Could you filter the listing for lines with the word "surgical" and return them?

** DATA EXCERPT **
----

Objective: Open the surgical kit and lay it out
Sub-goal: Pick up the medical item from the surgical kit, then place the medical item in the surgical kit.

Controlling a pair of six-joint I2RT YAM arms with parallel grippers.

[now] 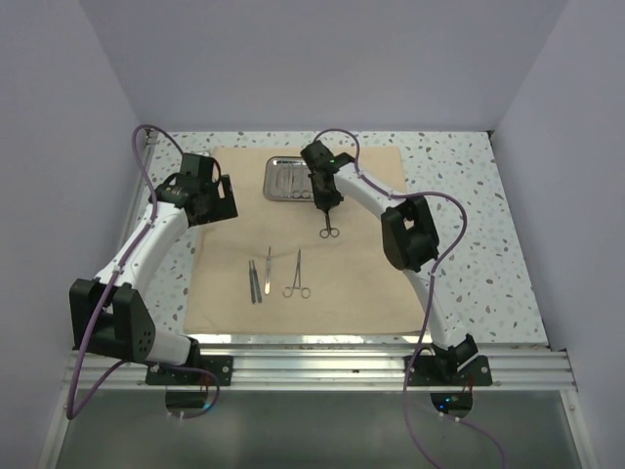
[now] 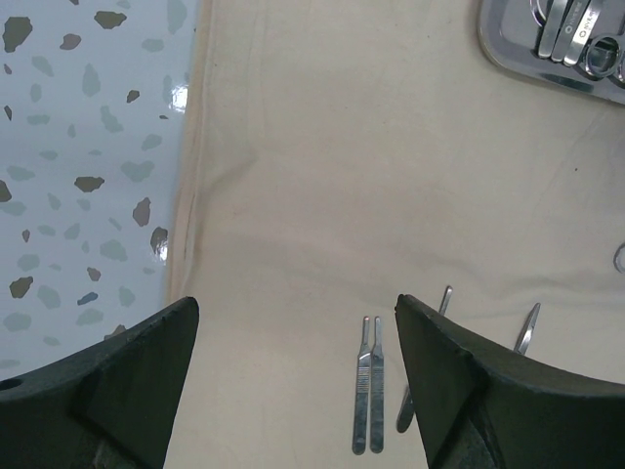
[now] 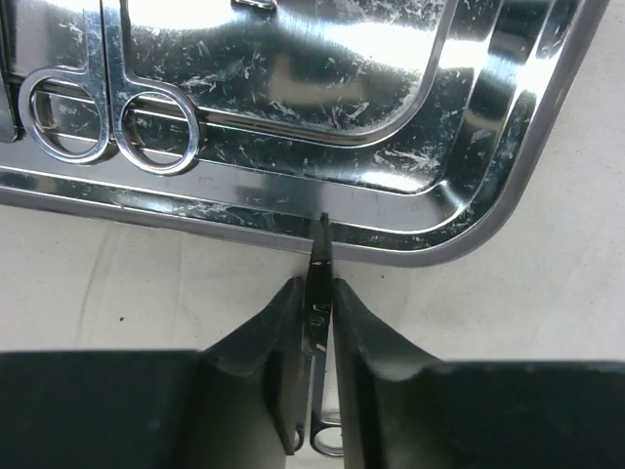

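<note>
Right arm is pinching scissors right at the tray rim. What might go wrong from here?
The right gripper holds the scissors by the thin shank alone; they may swivel or slip during the carry.
Their tip sits right by the tray rim; a low move might snag and drag it.
The scalpel handles and laid-out scissors lie close together on the cloth; a careless set-down could knock them.

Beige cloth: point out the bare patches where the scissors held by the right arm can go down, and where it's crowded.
Bare: the cloth between the laid-out scissors and its right edge, and the near strip below the scalpel handles. Crowded: around the tray, where the right fingers grip the held scissors.
</note>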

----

** FINAL ANSWER **
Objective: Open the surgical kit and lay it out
Sub-goal: Pick up the medical item from the surgical kit, then place the medical item in the surgical kit.

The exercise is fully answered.